• _PROBLEM TO SOLVE_:
Copy all of the data below without altering a single line.

• _MATERIAL PROVIDED_:
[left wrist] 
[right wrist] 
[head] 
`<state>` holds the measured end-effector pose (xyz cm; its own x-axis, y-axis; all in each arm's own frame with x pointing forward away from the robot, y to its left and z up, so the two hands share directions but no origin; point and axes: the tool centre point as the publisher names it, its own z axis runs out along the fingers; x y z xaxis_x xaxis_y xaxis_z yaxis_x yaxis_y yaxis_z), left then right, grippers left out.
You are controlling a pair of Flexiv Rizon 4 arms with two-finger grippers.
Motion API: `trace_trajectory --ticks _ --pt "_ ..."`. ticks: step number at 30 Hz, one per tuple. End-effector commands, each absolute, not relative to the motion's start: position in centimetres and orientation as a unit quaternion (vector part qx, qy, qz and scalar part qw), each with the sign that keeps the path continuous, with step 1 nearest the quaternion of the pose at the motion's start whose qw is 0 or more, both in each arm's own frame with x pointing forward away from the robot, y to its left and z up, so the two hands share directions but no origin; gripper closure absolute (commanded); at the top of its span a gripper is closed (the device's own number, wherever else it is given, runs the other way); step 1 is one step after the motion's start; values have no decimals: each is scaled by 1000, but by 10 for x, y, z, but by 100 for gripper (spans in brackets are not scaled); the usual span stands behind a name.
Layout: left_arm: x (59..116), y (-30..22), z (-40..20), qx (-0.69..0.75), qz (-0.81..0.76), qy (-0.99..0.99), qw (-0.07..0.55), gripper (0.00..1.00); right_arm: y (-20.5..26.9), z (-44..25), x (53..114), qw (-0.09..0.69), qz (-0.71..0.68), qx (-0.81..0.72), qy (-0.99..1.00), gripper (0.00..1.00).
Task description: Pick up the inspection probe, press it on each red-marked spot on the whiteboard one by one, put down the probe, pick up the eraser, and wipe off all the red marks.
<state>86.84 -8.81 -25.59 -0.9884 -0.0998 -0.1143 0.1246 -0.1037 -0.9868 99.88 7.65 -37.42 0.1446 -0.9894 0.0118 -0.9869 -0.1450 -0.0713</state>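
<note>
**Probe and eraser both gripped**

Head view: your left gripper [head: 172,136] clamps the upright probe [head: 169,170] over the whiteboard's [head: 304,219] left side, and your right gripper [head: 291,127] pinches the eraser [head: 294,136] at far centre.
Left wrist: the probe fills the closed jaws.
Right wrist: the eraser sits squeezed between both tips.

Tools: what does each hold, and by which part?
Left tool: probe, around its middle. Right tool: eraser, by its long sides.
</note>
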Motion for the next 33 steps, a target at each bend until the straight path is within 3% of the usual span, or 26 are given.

• _SOLVED EXERCISE_:
[left wrist] 
[right wrist] 
[head] 
`<state>` holds the measured end-effector pose (xyz cm; its own x-axis, y-axis; all in each arm's own frame with x pointing forward away from the robot, y to its left and z up, so the two hands share directions but no origin; point and axes: the tool centre point as the publisher names it, its own z axis runs out along the fingers; x y z xaxis_x xaxis_y xaxis_z yaxis_x yaxis_y yaxis_z), left then right, grippers left out.
You are controlling a pair of Flexiv Rizon 4 arms with two-finger grippers.
Motion API: `trace_trajectory --ticks _ --pt "_ ..."`. ticks: step number at 30 Hz, one per tuple. End-effector commands, each absolute, not relative to the motion's start: position in centimetres and orientation as a unit quaternion (vector part qx, qy, qz and scalar part qw), each with the sign that keeps the path continuous, with step 1 nearest the quaternion of the pose at the motion's start whose qw is 0 or more, both in each arm's own frame with x pointing forward away from the robot, y to its left and z up, so the two hands share directions but no origin; gripper closure absolute (commanded); at the top of its span a gripper is closed (the device's own number, wherever else it is given, runs the other way); step 1 is one step after the motion's start; values have no decimals: each is scaled by 1000, but by 10 for x, y, z, but by 100 for gripper (spans in brackets are not scaled); the usual span stands behind a name.
Layout: left_arm: x (59..116), y (-30..22), z (-40..20), qx (-0.69..0.75), qz (-0.81..0.76), qy (-0.99..0.99), qw (-0.07..0.55), gripper (0.00..1.00); right_arm: y (-20.5..26.9), z (-44..25), x (53..114), qw (-0.09..0.69), qz (-0.71..0.68), qx (-0.81..0.72), qy (-0.99..1.00), gripper (0.00..1.00).
Task description: Pick up the inspection probe, press it on each red-marked spot on the whiteboard one by one, put down the probe, pick up the eraser, and wipe off all the red marks.
<state>86.84 -8.81 -25.59 -0.9884 -0.0998 -0.1143 0.1246 -0.1037 -0.9868 99.88 7.65 -37.42 0.1446 -0.9894 0.0118 -0.9869 -0.1450 -0.0713</state>
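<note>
**Probe and eraser both gripped**

Head view: your left gripper [head: 172,136] clamps the upright probe [head: 169,170] over the whiteboard's [head: 304,219] left side, and your right gripper [head: 291,127] pinches the eraser [head: 294,136] at far centre.
Left wrist: the probe fills the closed jaws.
Right wrist: the eraser sits squeezed between both tips.

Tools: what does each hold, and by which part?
Left tool: probe, around its middle. Right tool: eraser, by its long sides.
</note>
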Motion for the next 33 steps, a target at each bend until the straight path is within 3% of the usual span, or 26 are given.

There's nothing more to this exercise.